◆ **Task details**:
Each line below from the "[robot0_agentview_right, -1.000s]" line through the "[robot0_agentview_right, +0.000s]" line, those two included, must be restated word for word; the pictures must not be.

◆ **Data provided**:
_ _ _ _
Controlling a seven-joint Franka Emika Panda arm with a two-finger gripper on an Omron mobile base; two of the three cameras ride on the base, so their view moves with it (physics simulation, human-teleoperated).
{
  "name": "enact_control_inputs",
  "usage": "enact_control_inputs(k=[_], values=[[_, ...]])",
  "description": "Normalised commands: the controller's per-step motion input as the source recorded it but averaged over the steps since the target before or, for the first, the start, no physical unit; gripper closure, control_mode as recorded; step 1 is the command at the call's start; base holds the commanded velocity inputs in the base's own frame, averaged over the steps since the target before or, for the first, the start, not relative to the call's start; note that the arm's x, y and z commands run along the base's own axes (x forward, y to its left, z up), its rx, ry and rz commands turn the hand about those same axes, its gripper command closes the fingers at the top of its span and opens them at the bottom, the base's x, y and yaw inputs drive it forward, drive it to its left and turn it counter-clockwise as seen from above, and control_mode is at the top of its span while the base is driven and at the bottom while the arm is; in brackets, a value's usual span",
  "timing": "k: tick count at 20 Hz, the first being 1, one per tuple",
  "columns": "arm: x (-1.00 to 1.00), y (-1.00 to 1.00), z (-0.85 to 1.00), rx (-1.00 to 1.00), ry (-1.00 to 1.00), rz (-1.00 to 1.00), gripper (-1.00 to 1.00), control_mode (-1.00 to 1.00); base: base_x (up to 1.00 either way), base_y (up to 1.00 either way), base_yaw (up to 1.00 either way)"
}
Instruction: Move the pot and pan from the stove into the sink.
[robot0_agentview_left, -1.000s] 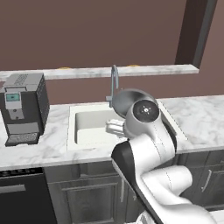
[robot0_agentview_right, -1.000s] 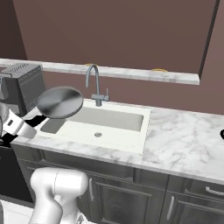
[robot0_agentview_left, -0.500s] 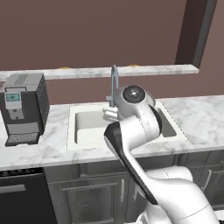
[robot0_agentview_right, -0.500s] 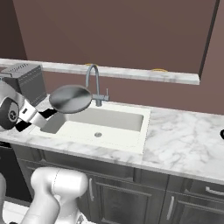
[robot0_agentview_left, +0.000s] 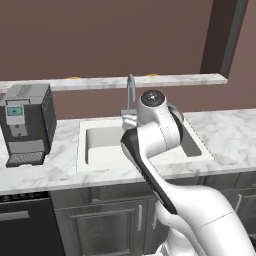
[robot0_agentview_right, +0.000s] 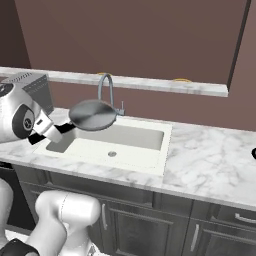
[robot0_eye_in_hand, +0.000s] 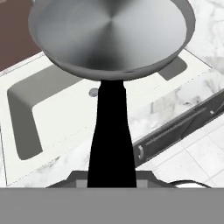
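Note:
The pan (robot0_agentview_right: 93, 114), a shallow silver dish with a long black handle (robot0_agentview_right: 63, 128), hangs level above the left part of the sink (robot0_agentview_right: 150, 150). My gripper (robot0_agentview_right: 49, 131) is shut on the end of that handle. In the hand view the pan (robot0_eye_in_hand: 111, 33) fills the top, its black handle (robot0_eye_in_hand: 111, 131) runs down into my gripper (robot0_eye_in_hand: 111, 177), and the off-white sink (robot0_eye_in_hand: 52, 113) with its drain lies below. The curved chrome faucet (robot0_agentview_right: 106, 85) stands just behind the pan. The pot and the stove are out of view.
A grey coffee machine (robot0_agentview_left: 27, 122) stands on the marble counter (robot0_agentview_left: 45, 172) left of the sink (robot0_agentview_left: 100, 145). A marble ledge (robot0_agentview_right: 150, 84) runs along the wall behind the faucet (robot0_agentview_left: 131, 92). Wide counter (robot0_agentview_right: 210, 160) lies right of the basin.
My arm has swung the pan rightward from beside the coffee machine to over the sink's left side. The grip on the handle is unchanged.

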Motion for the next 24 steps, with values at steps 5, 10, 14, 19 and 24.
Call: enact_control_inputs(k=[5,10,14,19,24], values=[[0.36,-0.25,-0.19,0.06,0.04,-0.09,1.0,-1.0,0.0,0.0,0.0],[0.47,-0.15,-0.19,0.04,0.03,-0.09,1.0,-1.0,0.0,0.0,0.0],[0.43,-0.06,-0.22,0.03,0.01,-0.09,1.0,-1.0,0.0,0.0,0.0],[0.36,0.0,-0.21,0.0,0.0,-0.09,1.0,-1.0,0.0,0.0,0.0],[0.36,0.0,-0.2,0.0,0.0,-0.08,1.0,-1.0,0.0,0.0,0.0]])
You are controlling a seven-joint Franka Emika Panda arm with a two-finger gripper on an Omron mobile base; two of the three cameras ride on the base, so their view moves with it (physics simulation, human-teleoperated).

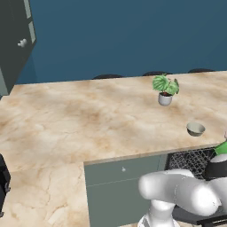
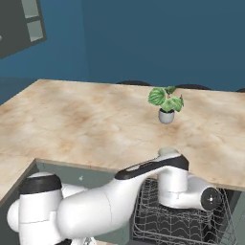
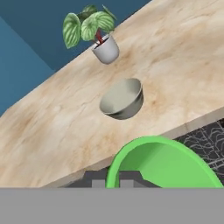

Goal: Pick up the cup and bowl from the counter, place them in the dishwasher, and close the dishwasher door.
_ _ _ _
◆ **Answer box**:
[robot0_agentview_right, -1.000s] 
[robot0_agentview_left, -0.500s] 
[robot0_agentview_right, -0.500s] 
[robot0_agentview_left, +0.000s] 
[robot0_agentview_right, +0.000s] 

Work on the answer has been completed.